Posso perguntar, como quem não quer a coisa:
- Eh, pá...a música está fantástica mas aquela parte do ritmo "khalleegy" irrita-me e não vai nada comigo ou a entrada que já ouvi nas músicas desta e daquela bailarina ou até mesmo o fecho da música que é demasiado convencional...e, já que estamos a discutir abertamente o assunto...e que tal se eu incluir por aqui um "taksim" de nay para levantar a moral à orquestra e me elevar o espírito? Ou ainda o ritmo da entrada que está mais batido do que os tapetes persas do mundo árabe? Vai uma mudançazinha ou não? Eu sei que o senhor é bastante flexível...os grandes artistas são sempre gente simples e de alma grande e aberta...então, que me diz?
(Silêncio). Leme tremor da minha perna que eu interpreto como um claro sinal de consentimento lá "de cima".
- Então, estamos muito pacíficos, hãaa?!...parece-me que entramos em consenso...que lhe parece? - Insisto eu porque gosto de respeitar a liberdade criativa dos músicos que comigo trabalham.
(Silêncio). Uma mosca pousa-me no joelho e olha-me fixamente (juro!) e é agora que sei, de facto, que se trata de um claro sinal divino. Além disso, quem cala, consente (sábio povo!).

Existe sempre o risco de ser perseguida pelo seu espírito até que leve a sua avante mas eu não me deixo intimidar por fantasmas.


Por outro lado, a ausência do compositor limita a minha criatividade e poder de intervenção porque as músicas estão concluídas e não foram compostas a pensar em mim.
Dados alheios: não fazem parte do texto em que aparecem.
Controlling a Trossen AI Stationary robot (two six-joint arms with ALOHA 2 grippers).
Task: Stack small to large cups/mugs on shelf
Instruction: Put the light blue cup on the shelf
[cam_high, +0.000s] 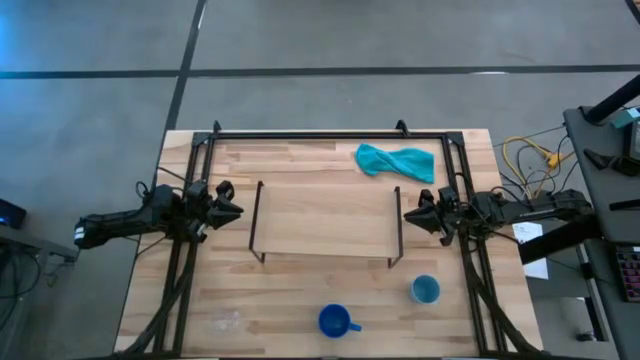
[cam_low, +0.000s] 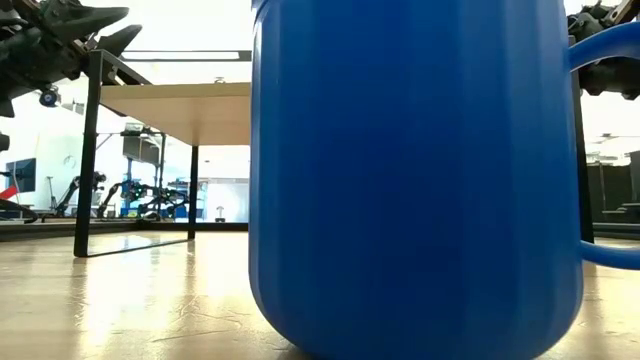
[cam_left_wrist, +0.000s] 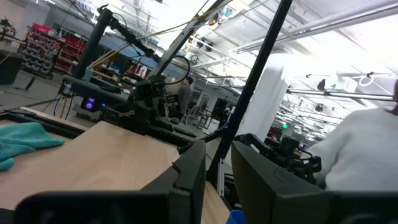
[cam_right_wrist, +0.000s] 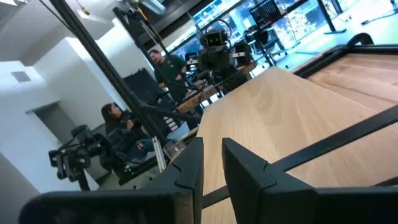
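Observation:
The shelf (cam_high: 325, 220), a light-wood board on thin black wire legs, stands mid-table. The dark blue handled mug (cam_high: 335, 320) stands on its base near the table's near edge and fills the low view (cam_low: 415, 170). The light blue handleless cup (cam_high: 425, 290) stands to its right, nearer the shelf. No clear glass mug is in view. My left gripper (cam_high: 235, 210) hovers off the shelf's left end and my right gripper (cam_high: 410, 213) off its right end. Each touches nothing, and a narrow gap shows between the fingers in both wrist views (cam_left_wrist: 217, 174) (cam_right_wrist: 212, 168).
A teal cloth (cam_high: 395, 160) lies crumpled behind the shelf's right end. A black metal frame (cam_high: 330, 133) runs along the table's far edge and down both sides. People (cam_right_wrist: 165, 68) are in the room beyond the table. Bare tabletop lies between the shelf and the mugs.

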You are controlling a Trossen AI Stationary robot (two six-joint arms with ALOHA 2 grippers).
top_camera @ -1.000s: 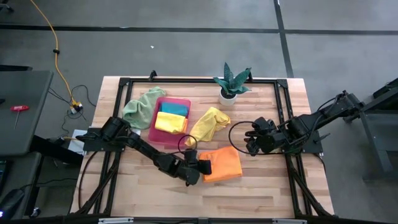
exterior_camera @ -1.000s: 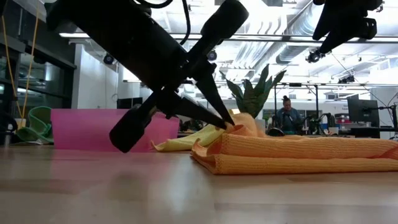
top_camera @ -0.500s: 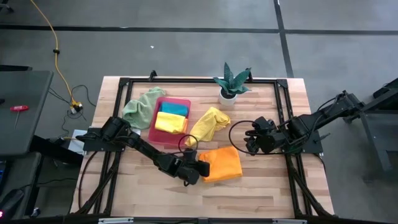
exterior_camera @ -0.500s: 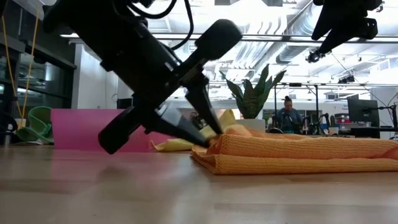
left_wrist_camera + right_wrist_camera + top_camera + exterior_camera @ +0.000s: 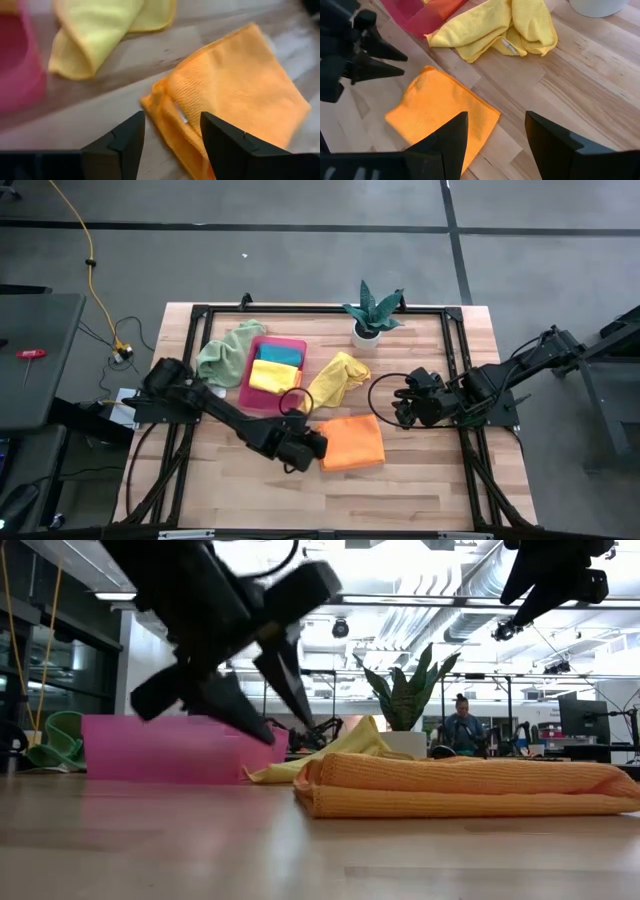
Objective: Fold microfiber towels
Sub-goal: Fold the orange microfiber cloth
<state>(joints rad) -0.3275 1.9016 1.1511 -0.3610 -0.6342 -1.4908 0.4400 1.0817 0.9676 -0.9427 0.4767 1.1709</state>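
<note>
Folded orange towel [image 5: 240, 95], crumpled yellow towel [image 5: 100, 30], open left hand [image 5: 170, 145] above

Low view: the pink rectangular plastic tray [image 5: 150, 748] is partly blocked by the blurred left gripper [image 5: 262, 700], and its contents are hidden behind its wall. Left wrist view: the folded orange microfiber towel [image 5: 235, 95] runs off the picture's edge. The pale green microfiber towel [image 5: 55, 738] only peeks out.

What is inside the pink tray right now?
In the pink tray lie a folded teal towel and a folded yellow towel side by side. Whatever lies under them is covered.
</note>
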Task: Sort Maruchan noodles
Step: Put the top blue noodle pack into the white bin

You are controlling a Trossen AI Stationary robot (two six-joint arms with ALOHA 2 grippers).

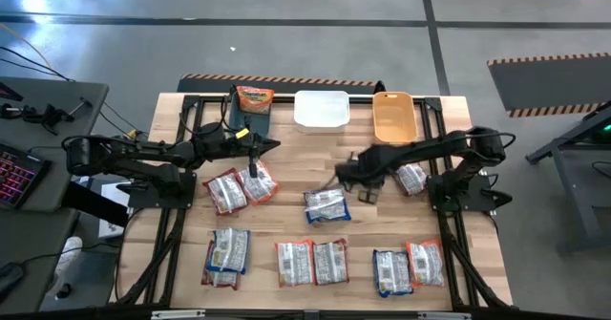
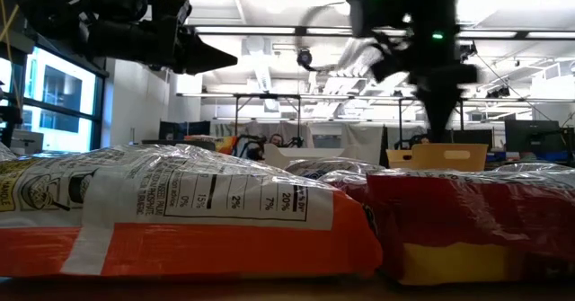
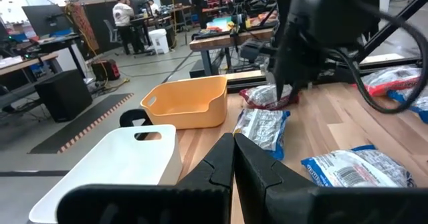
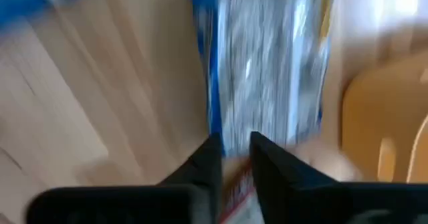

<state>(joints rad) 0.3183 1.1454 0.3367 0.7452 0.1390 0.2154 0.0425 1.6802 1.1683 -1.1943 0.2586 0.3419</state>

Eu tenho de adaptar-me às músicas, em vez de ser o compositor a adaptar-se a mim.

Não se pode ter tudo.


Será que, com a meditação certa e muita força de vontade, consigo sintonizar o espírito de Beethoven para compor para mim?! (Sim, este é outro detalhe extremamente parvo mas que, convenhamos novamente, também se encontra dentro do contexto).

Saudações a todos os espíritos de Luz (em especial, aos músicos geniais de todo o mundo que seguem inspirando-me).


PEDIDO de SOCORRO:
Alguém me envia um compositor revolucionário que possa entrar na minha cabeça e no meu coração e dali retirar a génese da música que busco?!